** What the task asks **
Your answer is the lines below, exactly, from the one that contains "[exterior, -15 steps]" through the one that contains "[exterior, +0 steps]", both included.

** Exercise materials **
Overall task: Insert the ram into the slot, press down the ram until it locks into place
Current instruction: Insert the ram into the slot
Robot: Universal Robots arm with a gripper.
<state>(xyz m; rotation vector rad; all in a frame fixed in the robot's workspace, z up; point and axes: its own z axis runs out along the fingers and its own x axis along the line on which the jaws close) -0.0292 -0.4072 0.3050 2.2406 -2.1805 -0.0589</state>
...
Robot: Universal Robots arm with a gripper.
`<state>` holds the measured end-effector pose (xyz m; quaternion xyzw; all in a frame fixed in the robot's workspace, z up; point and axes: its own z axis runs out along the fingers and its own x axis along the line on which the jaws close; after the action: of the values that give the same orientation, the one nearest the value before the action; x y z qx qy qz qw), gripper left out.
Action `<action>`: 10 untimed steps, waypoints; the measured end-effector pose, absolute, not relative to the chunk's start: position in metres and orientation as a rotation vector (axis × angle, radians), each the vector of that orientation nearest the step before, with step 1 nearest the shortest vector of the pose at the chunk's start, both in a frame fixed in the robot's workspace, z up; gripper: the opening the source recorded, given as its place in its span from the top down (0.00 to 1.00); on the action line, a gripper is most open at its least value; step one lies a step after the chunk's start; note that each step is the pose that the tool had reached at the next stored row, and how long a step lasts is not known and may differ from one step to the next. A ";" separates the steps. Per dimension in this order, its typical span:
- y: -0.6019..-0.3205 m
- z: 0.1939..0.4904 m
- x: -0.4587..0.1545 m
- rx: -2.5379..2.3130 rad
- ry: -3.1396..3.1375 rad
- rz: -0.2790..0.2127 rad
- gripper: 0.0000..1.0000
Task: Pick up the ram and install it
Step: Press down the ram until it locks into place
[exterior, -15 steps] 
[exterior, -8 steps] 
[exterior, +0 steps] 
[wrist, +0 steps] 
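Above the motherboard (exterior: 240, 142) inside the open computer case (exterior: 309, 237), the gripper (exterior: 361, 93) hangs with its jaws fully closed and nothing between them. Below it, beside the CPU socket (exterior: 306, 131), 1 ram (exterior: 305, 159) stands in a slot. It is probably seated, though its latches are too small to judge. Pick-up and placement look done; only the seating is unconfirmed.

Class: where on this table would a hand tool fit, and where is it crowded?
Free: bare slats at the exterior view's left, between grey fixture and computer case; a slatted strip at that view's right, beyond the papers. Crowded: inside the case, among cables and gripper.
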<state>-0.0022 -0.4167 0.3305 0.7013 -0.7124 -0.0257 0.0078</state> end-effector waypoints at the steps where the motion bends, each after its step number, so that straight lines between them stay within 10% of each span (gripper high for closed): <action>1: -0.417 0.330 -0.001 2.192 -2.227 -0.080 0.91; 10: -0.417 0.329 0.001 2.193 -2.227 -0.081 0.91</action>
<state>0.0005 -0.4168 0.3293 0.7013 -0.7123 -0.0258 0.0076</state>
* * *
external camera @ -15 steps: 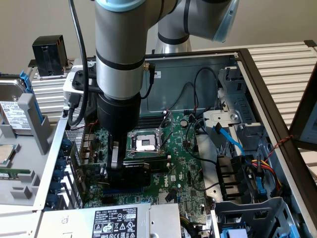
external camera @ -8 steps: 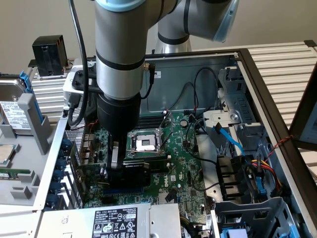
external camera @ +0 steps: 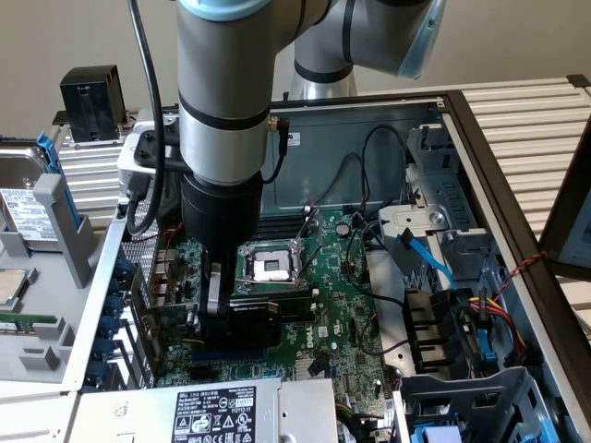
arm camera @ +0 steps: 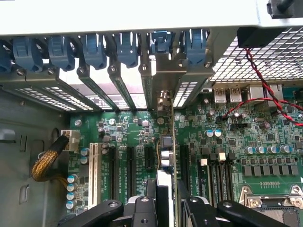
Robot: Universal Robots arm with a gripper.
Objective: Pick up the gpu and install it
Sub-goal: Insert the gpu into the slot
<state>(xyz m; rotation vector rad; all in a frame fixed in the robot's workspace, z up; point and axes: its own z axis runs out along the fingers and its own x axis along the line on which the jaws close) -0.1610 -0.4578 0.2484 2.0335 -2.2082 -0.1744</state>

** Exercise answer **
[exterior, -15 steps] 
[exterior, -8 steps] 
[exterior, +0 steps] 

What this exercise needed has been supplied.